§ Work instructions: State, as a number alone, how many lines of the data contain the string "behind".

Stored data entries:
╭──

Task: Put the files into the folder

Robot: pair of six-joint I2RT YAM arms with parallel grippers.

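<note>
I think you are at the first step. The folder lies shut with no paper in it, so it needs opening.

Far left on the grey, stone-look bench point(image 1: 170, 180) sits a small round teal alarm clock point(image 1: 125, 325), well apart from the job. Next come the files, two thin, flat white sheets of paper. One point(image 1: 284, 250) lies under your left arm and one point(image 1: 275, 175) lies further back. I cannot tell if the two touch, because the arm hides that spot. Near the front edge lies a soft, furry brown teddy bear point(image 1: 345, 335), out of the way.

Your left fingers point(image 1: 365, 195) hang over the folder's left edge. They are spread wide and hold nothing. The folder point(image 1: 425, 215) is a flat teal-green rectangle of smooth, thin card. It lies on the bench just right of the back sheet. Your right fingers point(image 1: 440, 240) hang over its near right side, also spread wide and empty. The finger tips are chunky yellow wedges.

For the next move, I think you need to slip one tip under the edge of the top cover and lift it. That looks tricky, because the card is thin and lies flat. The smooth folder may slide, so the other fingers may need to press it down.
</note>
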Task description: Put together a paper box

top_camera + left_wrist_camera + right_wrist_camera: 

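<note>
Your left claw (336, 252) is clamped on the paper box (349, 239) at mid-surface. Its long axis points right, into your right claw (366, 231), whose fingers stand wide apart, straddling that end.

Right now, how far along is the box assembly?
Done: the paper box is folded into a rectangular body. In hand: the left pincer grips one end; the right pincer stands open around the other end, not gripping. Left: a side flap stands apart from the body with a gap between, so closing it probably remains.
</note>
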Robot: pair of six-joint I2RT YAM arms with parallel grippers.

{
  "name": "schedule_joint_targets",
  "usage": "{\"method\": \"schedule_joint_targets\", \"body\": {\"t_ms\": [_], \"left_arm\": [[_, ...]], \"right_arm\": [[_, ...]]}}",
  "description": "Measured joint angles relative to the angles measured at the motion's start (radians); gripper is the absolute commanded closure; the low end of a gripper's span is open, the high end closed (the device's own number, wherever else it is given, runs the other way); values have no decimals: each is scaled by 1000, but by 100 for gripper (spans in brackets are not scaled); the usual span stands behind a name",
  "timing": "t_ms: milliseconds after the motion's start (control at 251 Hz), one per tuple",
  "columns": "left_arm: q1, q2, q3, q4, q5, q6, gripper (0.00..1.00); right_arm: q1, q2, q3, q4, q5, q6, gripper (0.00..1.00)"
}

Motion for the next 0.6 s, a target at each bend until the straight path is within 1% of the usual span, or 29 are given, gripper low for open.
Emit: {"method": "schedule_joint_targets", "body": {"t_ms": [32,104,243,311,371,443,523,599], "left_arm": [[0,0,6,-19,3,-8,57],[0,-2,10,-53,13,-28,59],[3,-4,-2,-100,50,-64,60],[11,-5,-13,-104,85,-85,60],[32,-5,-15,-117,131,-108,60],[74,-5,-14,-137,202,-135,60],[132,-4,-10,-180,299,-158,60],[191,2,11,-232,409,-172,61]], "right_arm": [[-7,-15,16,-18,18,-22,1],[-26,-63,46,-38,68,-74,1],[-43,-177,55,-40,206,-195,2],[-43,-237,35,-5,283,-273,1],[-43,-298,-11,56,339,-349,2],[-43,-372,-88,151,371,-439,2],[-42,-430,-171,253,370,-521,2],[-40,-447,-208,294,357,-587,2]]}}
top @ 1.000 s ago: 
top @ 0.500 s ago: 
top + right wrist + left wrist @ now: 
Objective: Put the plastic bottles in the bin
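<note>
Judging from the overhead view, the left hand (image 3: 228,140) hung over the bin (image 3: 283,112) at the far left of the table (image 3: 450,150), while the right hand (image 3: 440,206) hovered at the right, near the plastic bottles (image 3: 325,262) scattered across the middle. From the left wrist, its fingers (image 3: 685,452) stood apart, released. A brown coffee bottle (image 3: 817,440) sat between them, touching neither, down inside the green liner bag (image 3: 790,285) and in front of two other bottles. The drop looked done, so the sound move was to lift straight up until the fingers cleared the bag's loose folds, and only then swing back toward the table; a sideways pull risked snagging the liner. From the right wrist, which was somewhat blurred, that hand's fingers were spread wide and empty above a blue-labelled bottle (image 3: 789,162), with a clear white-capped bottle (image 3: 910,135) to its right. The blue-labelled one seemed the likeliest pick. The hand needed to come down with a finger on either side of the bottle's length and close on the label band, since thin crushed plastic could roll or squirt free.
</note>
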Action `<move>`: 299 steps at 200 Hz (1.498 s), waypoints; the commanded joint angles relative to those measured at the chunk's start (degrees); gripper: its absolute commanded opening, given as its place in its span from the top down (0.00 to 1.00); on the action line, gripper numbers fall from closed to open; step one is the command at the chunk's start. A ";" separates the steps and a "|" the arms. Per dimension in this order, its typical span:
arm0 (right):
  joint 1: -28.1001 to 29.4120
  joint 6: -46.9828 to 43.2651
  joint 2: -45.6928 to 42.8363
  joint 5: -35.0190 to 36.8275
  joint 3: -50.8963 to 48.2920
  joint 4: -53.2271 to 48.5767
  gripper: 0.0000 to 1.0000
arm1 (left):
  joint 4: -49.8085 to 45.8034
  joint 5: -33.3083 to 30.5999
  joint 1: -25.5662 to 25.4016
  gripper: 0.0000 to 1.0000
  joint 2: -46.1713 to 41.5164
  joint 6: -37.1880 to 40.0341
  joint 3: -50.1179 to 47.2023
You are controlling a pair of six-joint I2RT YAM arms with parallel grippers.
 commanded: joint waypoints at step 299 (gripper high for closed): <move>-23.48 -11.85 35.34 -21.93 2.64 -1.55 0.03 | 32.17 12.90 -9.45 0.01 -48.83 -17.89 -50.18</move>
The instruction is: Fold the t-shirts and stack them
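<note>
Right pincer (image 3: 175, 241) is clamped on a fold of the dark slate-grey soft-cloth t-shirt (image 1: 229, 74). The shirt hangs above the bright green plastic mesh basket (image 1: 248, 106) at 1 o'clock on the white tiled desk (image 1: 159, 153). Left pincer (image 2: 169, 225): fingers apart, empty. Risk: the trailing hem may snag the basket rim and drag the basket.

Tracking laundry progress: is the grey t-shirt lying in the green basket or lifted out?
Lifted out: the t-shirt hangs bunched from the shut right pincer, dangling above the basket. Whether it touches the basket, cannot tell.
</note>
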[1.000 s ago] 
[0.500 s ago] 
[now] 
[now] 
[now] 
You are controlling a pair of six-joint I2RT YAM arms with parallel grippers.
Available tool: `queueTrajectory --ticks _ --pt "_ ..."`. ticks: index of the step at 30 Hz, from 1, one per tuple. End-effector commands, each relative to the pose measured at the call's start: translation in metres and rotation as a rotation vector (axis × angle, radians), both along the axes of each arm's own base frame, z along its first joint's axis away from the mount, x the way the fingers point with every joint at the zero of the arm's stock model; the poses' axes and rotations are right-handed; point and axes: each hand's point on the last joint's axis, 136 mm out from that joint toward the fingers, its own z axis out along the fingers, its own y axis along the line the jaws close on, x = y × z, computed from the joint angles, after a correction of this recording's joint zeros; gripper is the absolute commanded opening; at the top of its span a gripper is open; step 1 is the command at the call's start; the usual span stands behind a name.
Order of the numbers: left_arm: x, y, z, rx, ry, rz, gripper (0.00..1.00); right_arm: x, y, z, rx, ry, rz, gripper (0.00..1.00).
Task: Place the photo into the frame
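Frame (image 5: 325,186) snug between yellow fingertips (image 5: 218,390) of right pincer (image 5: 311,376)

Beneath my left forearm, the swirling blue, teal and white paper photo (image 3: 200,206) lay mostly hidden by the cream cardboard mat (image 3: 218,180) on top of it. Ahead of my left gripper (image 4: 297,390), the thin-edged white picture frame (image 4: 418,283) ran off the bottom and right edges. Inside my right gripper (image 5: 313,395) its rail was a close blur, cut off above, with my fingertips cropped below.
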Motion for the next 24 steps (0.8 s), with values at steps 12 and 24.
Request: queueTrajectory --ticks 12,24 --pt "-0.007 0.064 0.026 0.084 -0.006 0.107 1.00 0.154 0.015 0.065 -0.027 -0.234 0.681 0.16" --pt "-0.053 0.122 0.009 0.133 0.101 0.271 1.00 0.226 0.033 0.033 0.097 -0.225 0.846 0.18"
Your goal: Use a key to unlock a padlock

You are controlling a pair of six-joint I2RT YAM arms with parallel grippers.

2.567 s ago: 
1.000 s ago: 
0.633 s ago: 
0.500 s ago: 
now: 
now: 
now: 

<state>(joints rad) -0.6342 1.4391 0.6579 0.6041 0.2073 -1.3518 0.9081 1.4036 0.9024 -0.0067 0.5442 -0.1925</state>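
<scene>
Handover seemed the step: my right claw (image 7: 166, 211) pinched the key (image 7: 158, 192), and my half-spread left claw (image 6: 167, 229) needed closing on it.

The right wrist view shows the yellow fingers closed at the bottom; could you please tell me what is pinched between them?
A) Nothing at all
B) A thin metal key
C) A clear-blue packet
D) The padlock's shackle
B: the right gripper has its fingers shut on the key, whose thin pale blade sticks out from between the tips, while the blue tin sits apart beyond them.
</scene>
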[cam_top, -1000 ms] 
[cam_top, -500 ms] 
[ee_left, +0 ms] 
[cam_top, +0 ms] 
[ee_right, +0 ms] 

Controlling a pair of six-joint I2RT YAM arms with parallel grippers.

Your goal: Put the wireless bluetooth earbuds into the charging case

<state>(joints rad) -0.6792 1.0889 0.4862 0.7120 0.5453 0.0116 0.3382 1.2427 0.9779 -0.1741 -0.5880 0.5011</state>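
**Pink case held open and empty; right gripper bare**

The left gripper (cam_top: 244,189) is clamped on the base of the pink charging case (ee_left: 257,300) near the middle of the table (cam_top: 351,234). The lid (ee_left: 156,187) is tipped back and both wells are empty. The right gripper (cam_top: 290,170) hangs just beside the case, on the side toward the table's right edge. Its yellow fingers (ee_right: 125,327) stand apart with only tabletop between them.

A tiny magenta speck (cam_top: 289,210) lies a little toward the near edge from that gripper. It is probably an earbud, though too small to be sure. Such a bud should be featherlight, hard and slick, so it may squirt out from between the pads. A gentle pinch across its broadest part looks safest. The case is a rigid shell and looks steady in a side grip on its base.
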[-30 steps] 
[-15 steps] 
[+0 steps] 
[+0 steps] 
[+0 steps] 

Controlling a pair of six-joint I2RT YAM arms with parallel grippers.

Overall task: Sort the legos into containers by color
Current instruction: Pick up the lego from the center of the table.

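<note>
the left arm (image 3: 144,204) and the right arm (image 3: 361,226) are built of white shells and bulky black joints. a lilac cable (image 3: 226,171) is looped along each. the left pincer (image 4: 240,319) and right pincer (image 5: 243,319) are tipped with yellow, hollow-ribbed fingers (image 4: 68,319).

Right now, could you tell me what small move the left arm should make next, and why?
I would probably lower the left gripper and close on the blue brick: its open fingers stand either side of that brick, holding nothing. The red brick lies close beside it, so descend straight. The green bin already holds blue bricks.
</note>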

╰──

§ Written answer: 2